# [WORK TASK]
Each record is to be duplicated exactly, with nothing added.
◇ ◇ ◇ ◇ ◇
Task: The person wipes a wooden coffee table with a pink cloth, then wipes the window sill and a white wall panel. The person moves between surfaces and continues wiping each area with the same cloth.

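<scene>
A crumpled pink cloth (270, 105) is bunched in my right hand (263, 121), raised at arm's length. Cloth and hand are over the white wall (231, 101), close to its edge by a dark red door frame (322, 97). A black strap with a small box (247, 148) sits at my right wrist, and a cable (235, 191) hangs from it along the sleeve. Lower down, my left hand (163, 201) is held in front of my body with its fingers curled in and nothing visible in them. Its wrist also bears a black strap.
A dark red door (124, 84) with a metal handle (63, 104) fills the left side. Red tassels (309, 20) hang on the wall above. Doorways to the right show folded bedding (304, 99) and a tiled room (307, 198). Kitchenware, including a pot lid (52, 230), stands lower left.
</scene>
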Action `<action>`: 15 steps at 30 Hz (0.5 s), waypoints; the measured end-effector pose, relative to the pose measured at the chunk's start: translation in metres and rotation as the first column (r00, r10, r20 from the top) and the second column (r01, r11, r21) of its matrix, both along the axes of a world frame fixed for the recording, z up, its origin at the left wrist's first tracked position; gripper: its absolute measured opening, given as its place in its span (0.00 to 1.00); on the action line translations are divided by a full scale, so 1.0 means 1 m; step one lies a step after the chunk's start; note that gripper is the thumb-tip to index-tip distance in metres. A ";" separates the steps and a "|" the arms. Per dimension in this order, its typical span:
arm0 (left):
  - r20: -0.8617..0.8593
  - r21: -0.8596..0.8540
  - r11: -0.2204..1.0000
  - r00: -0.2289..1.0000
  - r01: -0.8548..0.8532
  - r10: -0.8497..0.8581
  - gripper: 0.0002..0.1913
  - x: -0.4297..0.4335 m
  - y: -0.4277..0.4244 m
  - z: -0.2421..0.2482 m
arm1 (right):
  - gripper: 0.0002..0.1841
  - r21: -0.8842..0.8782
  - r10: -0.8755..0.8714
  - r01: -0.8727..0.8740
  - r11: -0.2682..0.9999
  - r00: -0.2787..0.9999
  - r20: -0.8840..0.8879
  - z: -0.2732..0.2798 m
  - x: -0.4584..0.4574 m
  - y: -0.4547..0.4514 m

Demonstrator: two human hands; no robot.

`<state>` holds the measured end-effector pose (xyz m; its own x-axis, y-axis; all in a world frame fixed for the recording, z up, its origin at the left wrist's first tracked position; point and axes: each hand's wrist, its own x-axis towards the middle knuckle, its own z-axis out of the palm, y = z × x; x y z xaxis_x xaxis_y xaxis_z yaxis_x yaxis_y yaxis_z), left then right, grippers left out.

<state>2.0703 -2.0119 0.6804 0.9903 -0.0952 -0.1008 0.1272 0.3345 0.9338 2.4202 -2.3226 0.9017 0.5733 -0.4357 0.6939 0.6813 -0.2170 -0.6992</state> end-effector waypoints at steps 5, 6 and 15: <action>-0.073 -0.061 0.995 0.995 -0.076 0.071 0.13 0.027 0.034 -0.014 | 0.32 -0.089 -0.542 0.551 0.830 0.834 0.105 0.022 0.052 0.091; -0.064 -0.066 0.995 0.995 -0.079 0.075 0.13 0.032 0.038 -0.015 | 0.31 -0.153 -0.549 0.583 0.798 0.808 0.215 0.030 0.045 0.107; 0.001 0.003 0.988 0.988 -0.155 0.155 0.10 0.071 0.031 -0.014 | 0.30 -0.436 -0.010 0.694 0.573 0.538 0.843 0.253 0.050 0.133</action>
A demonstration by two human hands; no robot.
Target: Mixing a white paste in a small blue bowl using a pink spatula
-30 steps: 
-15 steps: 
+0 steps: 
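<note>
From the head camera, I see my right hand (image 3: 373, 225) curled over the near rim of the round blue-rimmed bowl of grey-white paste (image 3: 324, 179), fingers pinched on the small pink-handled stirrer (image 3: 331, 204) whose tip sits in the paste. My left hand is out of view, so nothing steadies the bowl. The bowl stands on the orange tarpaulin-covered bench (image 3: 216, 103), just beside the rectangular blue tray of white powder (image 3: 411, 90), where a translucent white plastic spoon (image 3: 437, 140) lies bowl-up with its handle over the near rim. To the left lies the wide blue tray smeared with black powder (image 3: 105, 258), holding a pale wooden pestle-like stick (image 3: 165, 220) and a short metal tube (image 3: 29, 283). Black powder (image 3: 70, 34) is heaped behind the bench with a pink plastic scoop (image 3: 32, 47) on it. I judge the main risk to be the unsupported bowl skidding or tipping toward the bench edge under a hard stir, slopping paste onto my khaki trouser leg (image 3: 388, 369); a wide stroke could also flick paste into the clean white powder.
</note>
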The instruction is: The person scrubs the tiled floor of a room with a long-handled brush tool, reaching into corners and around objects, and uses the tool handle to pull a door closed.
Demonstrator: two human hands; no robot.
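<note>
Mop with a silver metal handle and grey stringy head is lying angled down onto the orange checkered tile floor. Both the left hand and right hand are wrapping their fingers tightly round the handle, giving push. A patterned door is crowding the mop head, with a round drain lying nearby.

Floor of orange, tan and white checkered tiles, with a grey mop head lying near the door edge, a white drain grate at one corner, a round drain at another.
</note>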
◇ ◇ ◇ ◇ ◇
# [ANSWER FOR THIS EXERCISE]
Task: The person wipes a wooden coffee table with a pink cloth, then wipes the window sill and a white wall panel. The person moves between surfaces and continues wiping each area with the same cloth.

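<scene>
A crumpled pink cloth (270, 105) is bunched in my right hand (263, 121), raised at arm's length. Cloth and hand are over the white wall (231, 101), close to its edge by a dark red door frame (322, 97). A black strap with a small box (247, 148) sits at my right wrist, and a cable (235, 191) hangs from it along the sleeve. Lower down, my left hand (163, 201) is held in front of my body with its fingers curled in and nothing visible in them. Its wrist also bears a black strap.
A dark red door (124, 84) with a metal handle (63, 104) fills the left side. Red tassels (309, 20) hang on the wall above. Doorways to the right show folded bedding (304, 99) and a tiled room (307, 198). Kitchenware, including a pot lid (52, 230), stands lower left.
</scene>
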Action `<action>`: 15 steps at 30 Hz (0.5 s), waypoints; the measured end-effector pose, relative to the pose measured at the chunk's start: translation in metres and rotation as the first column (r00, r10, r20 from the top) and the second column (r01, r11, r21) of its matrix, both along the axes of a world frame fixed for the recording, z up, its origin at the left wrist's first tracked position; gripper: its absolute measured opening, given as its place in its span (0.00 to 1.00); on the action line translations are divided by a full scale, so 1.0 means 1 m; step one lies a step after the chunk's start; note that gripper is the thumb-tip to index-tip distance in metres. A ";" separates the steps and a "|" the arms. Per dimension in this order, its typical span:
arm0 (left):
  - r20: -0.8617..0.8593
  - r21: -0.8596..0.8540
  - r11: -0.2204..1.0000
  - r00: -0.2289..1.0000
  - r01: -0.8548..0.8532
  - r10: -0.8497..0.8581
  - gripper: 0.0002..0.1913
  - x: -0.4297..0.4335 m
  - y: -0.4277..0.4244 m
  - z: -0.2421..0.2482 m
arm1 (right):
  - gripper: 0.0002..0.1841
  - r21: -0.8842..0.8782
  - r10: -0.8755..0.8714
  - r01: -0.8727..0.8740
  - r11: -0.2682..0.9999
  - r00: -0.2787..0.9999
  - r20: -0.8840..0.8879
  - z: -0.2732..0.2798 m
  - x: -0.4584..0.4574 m
  - y: -0.4547..0.4514 m

Demonstrator: two human hands; no robot.

`<state>` holds the measured end-effector pose (xyz m; its own x-axis, y-axis; all in a world frame fixed for the recording, z up, its origin at the left wrist's first tracked position; point and axes: each hand's wrist, its own x-axis towards the middle knuckle, its own z-axis out of the palm, y = z × x; x y z xaxis_x xaxis_y xaxis_z yaxis_x yaxis_y yaxis_z), left then right, grippers left out.

<state>2.0703 -2.0119 0.6804 0.9903 -0.0952 -0.1008 0.1272 0.3345 0.9338 2.4202 -2.3226 0.9017 0.5733 -0.4357 0.6939 0.6813 -0.2170 -0.6992</state> end-effector waypoints at steps 5, 6 and 15: <action>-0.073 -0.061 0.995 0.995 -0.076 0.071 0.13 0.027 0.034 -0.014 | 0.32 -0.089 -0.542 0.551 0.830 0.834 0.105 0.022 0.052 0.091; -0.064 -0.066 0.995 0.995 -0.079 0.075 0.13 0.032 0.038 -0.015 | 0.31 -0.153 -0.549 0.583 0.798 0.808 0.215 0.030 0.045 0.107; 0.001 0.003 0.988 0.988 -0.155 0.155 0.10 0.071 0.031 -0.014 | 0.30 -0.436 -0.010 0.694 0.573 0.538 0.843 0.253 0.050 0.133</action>
A demonstration by two human hands; no robot.
Target: Mixing a white paste in a small blue bowl using a pink spatula
-30 steps: 
-15 steps: 
+0 steps: 
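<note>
From the head camera, I see my right hand (image 3: 373, 225) curled over the near rim of the round blue-rimmed bowl of grey-white paste (image 3: 324, 179), fingers pinched on the small pink-handled stirrer (image 3: 331, 204) whose tip sits in the paste. My left hand is out of view, so nothing steadies the bowl. The bowl stands on the orange tarpaulin-covered bench (image 3: 216, 103), just beside the rectangular blue tray of white powder (image 3: 411, 90), where a translucent white plastic spoon (image 3: 437, 140) lies bowl-up with its handle over the near rim. To the left lies the wide blue tray smeared with black powder (image 3: 105, 258), holding a pale wooden pestle-like stick (image 3: 165, 220) and a short metal tube (image 3: 29, 283). Black powder (image 3: 70, 34) is heaped behind the bench with a pink plastic scoop (image 3: 32, 47) on it. I judge the main risk to be the unsupported bowl skidding or tipping toward the bench edge under a hard stir, slopping paste onto my khaki trouser leg (image 3: 388, 369); a wide stroke could also flick paste into the clean white powder.
</note>
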The instruction is: The person scrubs the tiled floor of a room with a long-handled brush tool, reaching into corners and around objects, and uses the tool handle to pull a door closed.
Demonstrator: two human hands; no robot.
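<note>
Mop with a silver metal handle and grey stringy head is lying angled down onto the orange checkered tile floor. Both the left hand and right hand are wrapping their fingers tightly round the handle, giving push. A patterned door is crowding the mop head, with a round drain lying nearby.

Floor of orange, tan and white checkered tiles, with a grey mop head lying near the door edge, a white drain grate at one corner, a round drain at another.
</note>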

No more output is required for the exercise.